In order to study buckling fatigue behavior and failure modes of 2A97 Al-Li alloy stiffened panels under shear loading, 1.2 mm and 1.5 mm thick 2A97 Al-Li alloy stiffened panels were designed and manufactured. The static and fatigue tests were performed under shear loading. The results indicate that the shear failure modes of stiffened panels are global buckling wave, skin cracks and rivets falling off. The effect of skin thickness on the buckling load is greater than that on the ultimate load. The fatigue failure processes of stiffened panels include gradual failure and catastrophic failure. The fatigue failure modes are complex and rivet falling off is most dangerous. Panels with cracks or broken rivets still has residual life. Once the skin tears, the panel will immediately fail. The total fatigue life and initial fatigue life of 1.5 mm stiffened panel are 28.87% and 59.88% higher than those of 1.2 mm stiffened panel respectively, while the residual life is 87.68% lower. The finite element models were established to simulate the buckling and post-buckling process of the stiffened panels, and the local stress spectrum of the fatigue dangerous point was obtained. Goodman's theory and nominal stress method was combined to predict the fatigue life and to explain the experimental findings.

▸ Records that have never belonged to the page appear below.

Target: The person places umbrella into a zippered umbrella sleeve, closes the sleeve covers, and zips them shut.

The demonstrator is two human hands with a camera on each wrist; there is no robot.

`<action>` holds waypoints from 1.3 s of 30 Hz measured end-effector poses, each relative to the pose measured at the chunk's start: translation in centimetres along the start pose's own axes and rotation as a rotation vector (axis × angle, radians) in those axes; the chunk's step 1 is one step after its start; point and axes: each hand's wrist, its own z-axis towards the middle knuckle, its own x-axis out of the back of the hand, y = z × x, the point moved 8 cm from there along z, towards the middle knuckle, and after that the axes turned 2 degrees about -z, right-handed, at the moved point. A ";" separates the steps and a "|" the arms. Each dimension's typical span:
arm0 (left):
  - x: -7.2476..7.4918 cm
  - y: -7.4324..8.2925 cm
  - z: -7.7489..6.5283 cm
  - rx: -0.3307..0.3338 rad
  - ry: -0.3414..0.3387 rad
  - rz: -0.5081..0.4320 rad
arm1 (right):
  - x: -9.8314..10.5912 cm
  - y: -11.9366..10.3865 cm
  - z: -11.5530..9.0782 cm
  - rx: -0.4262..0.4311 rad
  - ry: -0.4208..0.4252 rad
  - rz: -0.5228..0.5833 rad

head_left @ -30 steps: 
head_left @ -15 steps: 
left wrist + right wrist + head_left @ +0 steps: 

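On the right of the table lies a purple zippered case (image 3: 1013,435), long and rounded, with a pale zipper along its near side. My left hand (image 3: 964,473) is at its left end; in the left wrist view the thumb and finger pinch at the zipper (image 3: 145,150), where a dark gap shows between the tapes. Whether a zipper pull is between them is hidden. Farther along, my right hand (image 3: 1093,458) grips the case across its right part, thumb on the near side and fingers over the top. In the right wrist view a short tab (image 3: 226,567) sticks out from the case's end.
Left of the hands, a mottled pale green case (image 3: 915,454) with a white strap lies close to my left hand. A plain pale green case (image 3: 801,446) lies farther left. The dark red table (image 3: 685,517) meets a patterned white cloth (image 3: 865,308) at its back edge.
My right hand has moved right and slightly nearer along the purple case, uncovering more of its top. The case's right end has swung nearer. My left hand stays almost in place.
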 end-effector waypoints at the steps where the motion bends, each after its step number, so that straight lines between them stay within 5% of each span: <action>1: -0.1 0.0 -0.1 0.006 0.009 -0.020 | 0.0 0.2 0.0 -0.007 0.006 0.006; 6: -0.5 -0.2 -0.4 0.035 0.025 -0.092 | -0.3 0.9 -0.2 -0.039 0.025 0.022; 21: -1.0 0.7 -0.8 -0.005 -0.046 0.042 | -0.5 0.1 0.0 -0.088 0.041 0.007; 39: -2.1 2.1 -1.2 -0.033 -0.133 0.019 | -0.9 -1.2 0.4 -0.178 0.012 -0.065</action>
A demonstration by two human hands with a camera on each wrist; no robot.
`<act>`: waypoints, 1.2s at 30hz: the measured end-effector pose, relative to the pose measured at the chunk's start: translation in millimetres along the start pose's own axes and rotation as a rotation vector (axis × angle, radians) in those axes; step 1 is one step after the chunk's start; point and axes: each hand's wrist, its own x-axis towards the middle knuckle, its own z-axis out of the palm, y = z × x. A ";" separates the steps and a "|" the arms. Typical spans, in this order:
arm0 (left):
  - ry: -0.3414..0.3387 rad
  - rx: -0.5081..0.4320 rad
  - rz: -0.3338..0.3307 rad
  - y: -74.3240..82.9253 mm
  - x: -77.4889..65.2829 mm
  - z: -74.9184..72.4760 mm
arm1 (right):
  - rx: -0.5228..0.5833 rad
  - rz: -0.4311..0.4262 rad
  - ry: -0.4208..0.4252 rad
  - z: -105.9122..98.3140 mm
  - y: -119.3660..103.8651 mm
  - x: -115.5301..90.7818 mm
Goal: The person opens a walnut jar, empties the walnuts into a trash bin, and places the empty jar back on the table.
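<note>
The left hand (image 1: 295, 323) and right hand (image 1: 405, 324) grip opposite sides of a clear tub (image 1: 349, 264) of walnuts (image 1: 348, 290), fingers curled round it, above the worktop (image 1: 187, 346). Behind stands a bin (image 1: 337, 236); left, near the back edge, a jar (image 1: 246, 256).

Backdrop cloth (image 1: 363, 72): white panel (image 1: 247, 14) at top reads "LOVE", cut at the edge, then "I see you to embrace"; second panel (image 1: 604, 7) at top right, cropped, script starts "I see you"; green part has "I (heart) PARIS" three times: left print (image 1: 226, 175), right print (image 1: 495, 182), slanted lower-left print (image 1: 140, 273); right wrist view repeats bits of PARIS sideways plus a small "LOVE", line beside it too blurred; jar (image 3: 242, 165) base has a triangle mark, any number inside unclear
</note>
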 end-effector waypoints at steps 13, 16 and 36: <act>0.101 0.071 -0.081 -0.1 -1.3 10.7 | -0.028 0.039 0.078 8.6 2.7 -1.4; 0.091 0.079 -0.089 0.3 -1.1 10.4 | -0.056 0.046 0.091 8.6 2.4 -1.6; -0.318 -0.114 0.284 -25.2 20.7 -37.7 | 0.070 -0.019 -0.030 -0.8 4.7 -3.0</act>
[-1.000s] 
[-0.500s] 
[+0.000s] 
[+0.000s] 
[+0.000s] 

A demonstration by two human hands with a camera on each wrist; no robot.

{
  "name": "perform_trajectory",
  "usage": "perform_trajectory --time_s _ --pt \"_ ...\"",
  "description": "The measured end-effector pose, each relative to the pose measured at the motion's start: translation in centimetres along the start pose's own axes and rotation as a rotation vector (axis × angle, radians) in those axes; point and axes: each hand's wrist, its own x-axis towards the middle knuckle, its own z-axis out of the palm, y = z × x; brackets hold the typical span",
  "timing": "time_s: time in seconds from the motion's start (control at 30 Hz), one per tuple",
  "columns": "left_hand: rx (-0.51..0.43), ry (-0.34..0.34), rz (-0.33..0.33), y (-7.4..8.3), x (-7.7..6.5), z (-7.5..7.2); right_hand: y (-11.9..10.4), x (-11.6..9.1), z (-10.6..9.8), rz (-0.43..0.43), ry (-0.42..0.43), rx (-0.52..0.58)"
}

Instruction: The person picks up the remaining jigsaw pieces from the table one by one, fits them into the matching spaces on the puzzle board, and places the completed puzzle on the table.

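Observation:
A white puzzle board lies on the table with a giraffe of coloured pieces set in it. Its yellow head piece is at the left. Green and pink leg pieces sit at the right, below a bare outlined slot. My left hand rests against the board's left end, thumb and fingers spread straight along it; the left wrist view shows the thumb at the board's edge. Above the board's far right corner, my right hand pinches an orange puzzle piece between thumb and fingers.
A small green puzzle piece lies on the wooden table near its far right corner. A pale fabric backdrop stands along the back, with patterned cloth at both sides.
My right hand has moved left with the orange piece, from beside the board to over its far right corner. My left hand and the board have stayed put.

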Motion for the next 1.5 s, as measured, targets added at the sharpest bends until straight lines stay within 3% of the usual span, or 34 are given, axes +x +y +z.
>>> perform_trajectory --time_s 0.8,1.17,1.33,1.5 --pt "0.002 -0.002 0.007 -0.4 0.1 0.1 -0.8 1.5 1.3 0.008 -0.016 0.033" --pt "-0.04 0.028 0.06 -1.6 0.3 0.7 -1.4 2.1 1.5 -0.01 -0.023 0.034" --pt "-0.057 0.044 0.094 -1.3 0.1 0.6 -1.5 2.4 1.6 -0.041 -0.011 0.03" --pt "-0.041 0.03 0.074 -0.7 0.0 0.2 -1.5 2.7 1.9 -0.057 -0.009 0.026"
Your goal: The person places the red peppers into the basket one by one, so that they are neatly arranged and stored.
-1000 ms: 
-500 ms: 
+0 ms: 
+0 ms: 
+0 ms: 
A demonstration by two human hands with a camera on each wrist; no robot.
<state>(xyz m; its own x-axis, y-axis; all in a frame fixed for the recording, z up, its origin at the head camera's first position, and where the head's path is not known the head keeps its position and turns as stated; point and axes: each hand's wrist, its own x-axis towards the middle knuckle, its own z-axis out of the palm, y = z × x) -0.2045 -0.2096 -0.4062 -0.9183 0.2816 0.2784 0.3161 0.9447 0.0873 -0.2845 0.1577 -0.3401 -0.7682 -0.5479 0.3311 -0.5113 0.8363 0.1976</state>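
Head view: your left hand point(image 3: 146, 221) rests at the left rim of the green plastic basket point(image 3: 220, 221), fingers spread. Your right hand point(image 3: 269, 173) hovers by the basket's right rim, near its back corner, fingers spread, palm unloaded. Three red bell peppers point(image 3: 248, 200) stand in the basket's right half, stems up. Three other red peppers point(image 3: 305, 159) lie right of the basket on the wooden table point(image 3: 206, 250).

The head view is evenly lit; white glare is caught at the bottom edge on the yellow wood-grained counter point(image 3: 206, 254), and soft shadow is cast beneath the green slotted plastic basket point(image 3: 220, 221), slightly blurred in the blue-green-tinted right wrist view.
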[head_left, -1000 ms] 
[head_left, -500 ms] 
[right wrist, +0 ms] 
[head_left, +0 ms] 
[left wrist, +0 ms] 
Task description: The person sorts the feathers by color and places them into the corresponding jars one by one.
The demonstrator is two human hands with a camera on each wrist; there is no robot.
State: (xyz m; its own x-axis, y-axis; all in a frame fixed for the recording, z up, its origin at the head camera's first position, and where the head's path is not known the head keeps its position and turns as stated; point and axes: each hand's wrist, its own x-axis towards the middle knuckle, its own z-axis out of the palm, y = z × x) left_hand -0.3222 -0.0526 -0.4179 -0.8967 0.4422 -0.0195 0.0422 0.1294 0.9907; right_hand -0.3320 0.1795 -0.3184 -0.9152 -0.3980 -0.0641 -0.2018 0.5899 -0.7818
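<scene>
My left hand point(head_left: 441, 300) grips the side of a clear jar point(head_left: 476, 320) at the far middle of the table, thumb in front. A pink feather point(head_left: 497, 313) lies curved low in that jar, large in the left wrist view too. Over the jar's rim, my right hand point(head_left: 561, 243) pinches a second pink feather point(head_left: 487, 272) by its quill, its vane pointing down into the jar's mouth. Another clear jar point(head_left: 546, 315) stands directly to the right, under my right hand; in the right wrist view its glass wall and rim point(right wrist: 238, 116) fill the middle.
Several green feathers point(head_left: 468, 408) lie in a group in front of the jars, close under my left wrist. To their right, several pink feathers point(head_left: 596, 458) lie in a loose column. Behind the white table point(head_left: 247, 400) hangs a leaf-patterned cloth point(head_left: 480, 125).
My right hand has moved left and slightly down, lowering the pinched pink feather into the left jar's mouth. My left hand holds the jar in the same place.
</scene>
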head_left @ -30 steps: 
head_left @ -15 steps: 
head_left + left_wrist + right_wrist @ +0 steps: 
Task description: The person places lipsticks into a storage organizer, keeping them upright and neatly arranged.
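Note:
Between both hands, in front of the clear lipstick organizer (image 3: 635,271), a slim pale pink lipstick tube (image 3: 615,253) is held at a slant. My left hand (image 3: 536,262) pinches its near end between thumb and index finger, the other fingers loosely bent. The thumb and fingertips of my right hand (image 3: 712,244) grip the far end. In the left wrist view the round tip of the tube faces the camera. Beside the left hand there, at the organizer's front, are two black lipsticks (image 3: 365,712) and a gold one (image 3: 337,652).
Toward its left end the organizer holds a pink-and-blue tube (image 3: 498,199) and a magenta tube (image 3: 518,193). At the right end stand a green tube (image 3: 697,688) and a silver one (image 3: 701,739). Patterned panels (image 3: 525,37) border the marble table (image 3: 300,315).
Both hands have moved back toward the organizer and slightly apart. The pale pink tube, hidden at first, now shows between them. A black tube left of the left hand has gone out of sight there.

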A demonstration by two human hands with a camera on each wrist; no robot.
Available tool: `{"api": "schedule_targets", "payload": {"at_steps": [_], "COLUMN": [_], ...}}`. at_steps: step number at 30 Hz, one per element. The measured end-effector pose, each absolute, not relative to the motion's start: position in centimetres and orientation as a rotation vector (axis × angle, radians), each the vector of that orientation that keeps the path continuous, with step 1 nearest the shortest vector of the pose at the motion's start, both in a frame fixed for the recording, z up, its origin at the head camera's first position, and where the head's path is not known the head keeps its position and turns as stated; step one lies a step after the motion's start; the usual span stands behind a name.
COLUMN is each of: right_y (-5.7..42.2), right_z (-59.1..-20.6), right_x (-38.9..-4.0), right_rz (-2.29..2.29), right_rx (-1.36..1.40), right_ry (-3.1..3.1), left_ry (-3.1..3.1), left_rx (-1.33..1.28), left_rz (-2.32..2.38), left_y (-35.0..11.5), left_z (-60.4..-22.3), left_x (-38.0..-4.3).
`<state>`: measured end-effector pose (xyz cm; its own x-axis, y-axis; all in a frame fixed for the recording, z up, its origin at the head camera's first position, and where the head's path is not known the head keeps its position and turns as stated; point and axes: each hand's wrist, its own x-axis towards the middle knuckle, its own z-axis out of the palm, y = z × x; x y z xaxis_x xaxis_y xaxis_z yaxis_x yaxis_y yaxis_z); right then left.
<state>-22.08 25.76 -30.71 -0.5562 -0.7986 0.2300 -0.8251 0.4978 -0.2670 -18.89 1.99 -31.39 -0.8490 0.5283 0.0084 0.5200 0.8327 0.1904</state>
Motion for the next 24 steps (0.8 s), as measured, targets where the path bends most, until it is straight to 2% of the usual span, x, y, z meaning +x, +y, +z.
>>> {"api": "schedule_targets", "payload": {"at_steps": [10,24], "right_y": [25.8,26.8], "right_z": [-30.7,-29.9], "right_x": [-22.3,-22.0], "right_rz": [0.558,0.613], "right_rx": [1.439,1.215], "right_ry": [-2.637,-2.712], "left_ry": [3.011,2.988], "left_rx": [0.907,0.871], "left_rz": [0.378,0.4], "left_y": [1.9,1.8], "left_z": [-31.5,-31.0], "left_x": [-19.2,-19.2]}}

为研究2A97铝锂合金加筋板在剪切载荷作用下的屈曲疲劳行为和失效模式，设计制造了1.2mm和1.5mm厚的2A97铝锂合金加筋板。静态和疲劳试验在剪切载荷下进行。结果表明，加筋板的剪切破坏模式为整体屈曲波、表皮裂纹和铆钉脱落。蒙皮厚度对屈曲载荷的影响大于对极限载荷的影响。加筋板的疲劳失效过程包括逐渐失效和灾难性失效。疲劳失效模式复杂，铆钉脱落最为危险。有裂纹或铆钉断裂的面板仍有剩余寿命。一旦皮肤撕裂，面板将立即失效。总疲劳寿命和初始疲劳寿命为1。5mm加筋板比1.2mm加筋板分别提高28.87%和59.88%，剩余寿命降低87.68%。建立有限元模型，模拟加筋板的屈曲和后屈曲过程，得到疲劳危险点局部应力谱。Goodman 的理论和名义应力法相结合来预测疲劳寿命并解释实验结果。